Amongst the many excellent images, there are three that are my favorites. This shot, on the right, made in France marries the beautiful clear colors with a little surprise that elevates the picture above the usual. We would be happy just seeing the exquisitely rendered colors and their clear reflections but then we see, in the center, two chairs in an alcove set in front of two faces drawn on the wall, and instantly the viewer understands what the photographer has seen and what drew him to this exact point.
The second picture, also taken in Europe, has the same little fillip that makes what would be an attractive, but ordinary, technical shot into something much more. John has captured the front of a fairly old building in a slightly sepia-tinted picture with two windows placed at the thirds, the 'strong' points of a composition but in the lower left corner he has captured a woman talking intently to two little boys. Thus the viewers' eyes go back and forth from the interesting building front to the trio caught in conversation – a little trick played upon and appreciated by the viewer.
And the last of my favorites is 'Carhenge', taken at the end of the day, this improbable sculpture of cars erected and then painted to resemble stone. The contrast between the man-made objects made to look like natural materials but with the characteristic ungainly un-naturalness of human construction contrasts well with the lovely saturated delicacy of the fields and grasses around them.

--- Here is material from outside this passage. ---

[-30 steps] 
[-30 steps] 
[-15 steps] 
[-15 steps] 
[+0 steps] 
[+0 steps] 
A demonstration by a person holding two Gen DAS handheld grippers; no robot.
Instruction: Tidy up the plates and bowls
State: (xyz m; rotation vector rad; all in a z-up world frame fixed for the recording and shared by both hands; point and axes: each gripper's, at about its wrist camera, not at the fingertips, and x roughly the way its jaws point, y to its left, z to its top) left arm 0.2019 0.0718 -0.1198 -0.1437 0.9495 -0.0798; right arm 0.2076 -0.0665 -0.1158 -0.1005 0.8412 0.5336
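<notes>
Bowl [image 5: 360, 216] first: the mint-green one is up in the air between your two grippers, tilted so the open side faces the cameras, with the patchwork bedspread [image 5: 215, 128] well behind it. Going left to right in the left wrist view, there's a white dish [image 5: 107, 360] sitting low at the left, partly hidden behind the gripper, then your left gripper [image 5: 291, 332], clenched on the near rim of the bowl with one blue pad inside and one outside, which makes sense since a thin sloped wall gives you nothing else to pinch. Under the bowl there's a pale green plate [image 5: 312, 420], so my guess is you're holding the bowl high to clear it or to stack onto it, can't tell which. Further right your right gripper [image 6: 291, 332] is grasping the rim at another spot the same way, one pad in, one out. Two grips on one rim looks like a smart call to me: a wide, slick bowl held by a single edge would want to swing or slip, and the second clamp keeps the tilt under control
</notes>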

And herein lies my small dissatisfaction with the show. There are several pictures, including those three, that deserve to be seen large, to be singled out as being more important than the rest by the nature of their size, and yet they are the same size as all the others. There are a few other pictures that are 'smaller' in impact and, in my opinion, quality relative to the rest of the show, yet everything is presented at the same size with no indication of any decision on the artist's part on which ones should be looked at the most and which ones relegated to a quick glance and an appreciative murmur.
Perhaps that was a decision on the artist's part to present these all at the same size to let the viewer make up their mind about importance but, for my part, I would happily have seen half of the show much, much larger, to get the visual impact of the really, really very good pictures and let the others be seen at the existing smaller size.
Did that uniformity spoil the show? Absolutely not. It is a startlingly good show, as well conceived and executed and as satisfying an exhibit as I've seen in this area and is well worth stopping by.
The gallery is open from 10-9 every day and there is ample covered parking immediately adjacent.